In the data that follows, find each line containing "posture" and copy it.

★ ★ ★ ★ ★ ★ ★

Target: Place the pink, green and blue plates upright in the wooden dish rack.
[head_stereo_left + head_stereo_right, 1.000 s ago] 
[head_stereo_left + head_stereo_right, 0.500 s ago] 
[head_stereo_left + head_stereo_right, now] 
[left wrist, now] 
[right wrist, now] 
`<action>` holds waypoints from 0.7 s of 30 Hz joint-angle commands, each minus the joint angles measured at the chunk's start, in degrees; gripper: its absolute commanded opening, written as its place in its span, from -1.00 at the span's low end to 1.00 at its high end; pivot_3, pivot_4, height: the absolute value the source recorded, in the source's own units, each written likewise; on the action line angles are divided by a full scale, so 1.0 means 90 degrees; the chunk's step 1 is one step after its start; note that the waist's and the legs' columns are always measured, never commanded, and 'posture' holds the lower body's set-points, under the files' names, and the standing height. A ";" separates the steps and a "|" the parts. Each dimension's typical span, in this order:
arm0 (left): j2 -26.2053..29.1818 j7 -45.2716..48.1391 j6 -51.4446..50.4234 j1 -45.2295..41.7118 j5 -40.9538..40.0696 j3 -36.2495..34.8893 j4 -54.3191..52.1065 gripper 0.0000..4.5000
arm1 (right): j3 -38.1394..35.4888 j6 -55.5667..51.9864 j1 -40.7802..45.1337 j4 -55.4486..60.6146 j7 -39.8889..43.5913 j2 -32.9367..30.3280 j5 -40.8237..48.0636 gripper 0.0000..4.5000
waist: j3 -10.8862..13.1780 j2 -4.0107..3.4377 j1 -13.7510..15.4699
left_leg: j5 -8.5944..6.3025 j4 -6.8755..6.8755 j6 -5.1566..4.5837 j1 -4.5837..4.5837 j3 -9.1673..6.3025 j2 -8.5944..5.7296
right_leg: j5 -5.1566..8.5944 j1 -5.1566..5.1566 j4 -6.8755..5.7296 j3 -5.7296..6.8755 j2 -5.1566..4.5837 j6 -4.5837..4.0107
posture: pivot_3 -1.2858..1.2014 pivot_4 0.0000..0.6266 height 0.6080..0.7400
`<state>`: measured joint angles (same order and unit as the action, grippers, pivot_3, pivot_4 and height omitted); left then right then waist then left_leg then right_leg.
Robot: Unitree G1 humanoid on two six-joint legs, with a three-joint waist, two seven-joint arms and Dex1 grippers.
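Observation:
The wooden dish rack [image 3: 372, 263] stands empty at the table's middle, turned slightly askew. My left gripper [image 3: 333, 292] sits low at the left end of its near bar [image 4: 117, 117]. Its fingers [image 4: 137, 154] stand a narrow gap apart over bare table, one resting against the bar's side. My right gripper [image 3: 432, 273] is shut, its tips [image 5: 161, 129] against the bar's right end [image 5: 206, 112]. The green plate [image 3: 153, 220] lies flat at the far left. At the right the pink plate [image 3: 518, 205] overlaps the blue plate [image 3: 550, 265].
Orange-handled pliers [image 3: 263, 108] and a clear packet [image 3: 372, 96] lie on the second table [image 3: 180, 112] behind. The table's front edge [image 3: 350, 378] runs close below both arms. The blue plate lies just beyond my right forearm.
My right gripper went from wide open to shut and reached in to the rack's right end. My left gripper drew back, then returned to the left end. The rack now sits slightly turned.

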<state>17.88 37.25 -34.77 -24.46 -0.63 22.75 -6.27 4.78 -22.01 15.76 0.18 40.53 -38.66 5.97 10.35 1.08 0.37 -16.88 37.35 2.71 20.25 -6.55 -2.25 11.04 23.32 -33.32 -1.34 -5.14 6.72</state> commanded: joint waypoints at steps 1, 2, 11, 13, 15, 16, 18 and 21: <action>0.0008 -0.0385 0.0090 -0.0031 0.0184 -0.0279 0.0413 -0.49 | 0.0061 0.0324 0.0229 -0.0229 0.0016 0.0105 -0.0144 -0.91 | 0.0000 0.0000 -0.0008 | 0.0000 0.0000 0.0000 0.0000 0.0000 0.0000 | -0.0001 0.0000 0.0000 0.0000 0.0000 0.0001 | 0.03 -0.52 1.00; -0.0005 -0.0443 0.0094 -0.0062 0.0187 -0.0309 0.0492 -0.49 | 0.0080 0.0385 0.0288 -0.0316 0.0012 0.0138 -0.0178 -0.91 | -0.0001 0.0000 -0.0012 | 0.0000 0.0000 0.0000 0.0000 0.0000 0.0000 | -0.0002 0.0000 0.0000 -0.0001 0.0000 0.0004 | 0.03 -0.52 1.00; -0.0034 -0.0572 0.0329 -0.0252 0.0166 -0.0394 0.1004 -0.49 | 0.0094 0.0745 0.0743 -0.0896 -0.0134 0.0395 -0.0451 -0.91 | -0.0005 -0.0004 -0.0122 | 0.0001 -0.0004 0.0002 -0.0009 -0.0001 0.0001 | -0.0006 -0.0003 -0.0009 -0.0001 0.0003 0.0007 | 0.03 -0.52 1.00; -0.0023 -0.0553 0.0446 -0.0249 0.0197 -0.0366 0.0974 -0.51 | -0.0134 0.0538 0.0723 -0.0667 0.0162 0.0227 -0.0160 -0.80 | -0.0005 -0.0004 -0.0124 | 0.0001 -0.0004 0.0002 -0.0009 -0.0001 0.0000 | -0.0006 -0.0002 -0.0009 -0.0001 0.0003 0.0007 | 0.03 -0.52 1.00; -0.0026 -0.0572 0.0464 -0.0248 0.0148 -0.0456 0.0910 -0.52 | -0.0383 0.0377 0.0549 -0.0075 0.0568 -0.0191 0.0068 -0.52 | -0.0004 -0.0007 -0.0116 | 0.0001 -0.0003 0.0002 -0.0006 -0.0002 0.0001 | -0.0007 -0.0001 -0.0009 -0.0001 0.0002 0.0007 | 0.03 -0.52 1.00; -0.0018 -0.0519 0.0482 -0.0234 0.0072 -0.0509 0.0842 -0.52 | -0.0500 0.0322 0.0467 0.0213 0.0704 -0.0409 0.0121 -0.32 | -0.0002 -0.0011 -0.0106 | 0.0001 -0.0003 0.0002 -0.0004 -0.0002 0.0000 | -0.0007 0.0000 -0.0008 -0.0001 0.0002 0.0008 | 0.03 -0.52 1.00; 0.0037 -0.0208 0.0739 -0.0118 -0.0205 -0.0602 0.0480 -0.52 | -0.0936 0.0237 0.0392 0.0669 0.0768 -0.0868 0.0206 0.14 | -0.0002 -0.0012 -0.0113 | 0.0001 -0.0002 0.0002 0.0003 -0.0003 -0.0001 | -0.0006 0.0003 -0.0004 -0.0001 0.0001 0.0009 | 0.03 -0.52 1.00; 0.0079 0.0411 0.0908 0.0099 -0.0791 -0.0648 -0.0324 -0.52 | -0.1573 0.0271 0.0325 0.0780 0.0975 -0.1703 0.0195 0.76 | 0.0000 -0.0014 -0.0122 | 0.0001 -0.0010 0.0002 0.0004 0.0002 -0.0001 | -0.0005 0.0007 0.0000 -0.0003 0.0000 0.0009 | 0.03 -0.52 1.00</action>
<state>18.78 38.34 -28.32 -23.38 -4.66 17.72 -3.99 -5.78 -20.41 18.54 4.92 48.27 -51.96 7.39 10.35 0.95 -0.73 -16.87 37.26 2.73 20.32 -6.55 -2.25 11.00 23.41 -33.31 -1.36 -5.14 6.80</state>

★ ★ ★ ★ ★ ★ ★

• **Response area**
`<action>` holds waypoints from 0.7 s of 30 Hz joint-angle commands, each minus the joint angles measured at the chunk's start, in degrees; gripper: its absolute commanded opening, written as its place in its span, from -1.00 at the span's low end to 1.00 at its high end; pivot_3, pivot_4, height: the absolute value the source recorded, in the source's own units, each written likewise; on the action line angles are divided by a full scale, so 1.0 means 90 degrees; the chunk's step 1 is one step after its start; note that the waist's and the legs' columns are always measured, never commanded, and 'posture' holds the lower body's set-points, under the files' names, and the standing height. A ";" separates the steps and a "|" the parts. Each dimension's typical span, in this order:
posture: pivot_3 -1.2858..1.2014 pivot_4 0.0000..0.6266 height 0.6080..0.7400

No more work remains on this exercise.